Increasing the transverse resolution of OCT by compensating for the defocusing. In the conventional OCT, the transverse resolution is determined by the diffraction properties of the scanning beam. The usual requirement is to ensure the uniform resolution throughout the entire depth of the object. These requirements determine the standard size of the OCT transverse resolution, i.e., 15–20 µm, approximately equal to the beam diameter in the focal plane. Significant decrease in this size reduces the length of the scanning beam’s Rayleigh length and results in strong beam divergence outside the focal plane. This correspondingly strongly reduces the transverse resolution within the most part of the imaged depth except for the immediate vicinity of the focal plane. To solve the problem of obtaining higher resolution over the entire depth comparable to the resolution in the focal plane, the so-called numerical refocusing can be used [36–38].

The numerical refocusing for highly-focused OCT beams is possible, because the signal from each scatterer is measured from various directions within the scanning beam. These data can be coherently combined to obtain a final signal with an improved resolution. Since the numerical refocusing method is coherent and explicitly uses the full (with amplitude and phase) values of the scattered field (measured at different positions of the scanning beam), it is necessary to ensure the phase stability between two consecutive measurements. Figure 6 shows OCT images of the test object (a gauge), obtained with a probe beam with a waist diameter of 7 μm at a distance of three Rayleigh wavelengths from the focal plane.


shilyagin-fig-6.jpg

Figure 6. Example of the numerical refocusing of OCT images (a gauge):

(a) image taken outside the focal plane of the OCT-scanning beam; (b) numerical refocusing according to [38] with no scanning stabilization; (c) numerical refocusing of the data obtained with scanning stabilization; bar — 100 μm

In the first case (Figure 6 (b)), the measurements were carried out without ensuring phase stability; in the second case, phase stability was ensured at the stage of the data post-processing (Figure 6 (c)). In the first case, an attempt of numerical compensation for defocusing failed since the loss of phase information between the consecutive measurements precluded any coherent operations with these data (see Figure 6 (b)). In the case of numerical refocusing under the condition of inter-measurement phase stabilization, it became possible to restore the resolution to the level equal to the resolution in the focal plane (see Figure 6 (c)).

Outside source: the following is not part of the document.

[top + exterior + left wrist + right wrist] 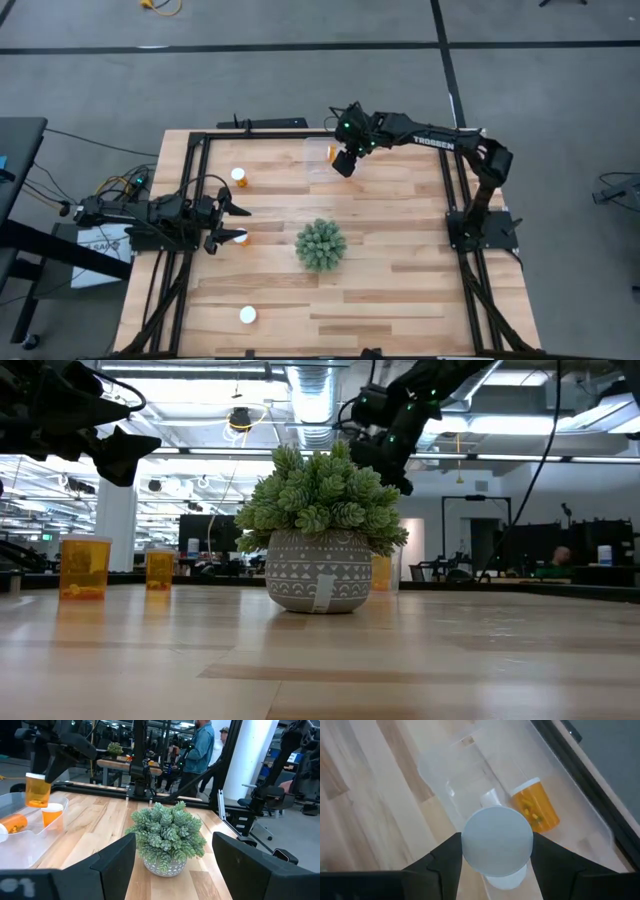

Increasing the transverse resolution is an important step toward increasing the diagnostic value of OCT. Such an increase may open new venues for this modality, specifically in dermatology, where images with a resolution of ~3 μm may be of high diagnostic value and eventually replace skin biopsy procedures [39].

Conclusion

New modalities of OCT are based not only on the analysis of the averaged scattering amplitude of various tissue layers, but, to a greater degree, on the assessment of speckle structure variability (both amplitudes and phases of the speckles). To implement these modalities, one has to exclude parasitic vibrations in the scanning system, since such vibrations cause artefactual variations of the speckle structure. These variations mask the real variability of speckles caused by changes in the location of scattering elements in the biological tissue due to Brownian motion, flows and deformations.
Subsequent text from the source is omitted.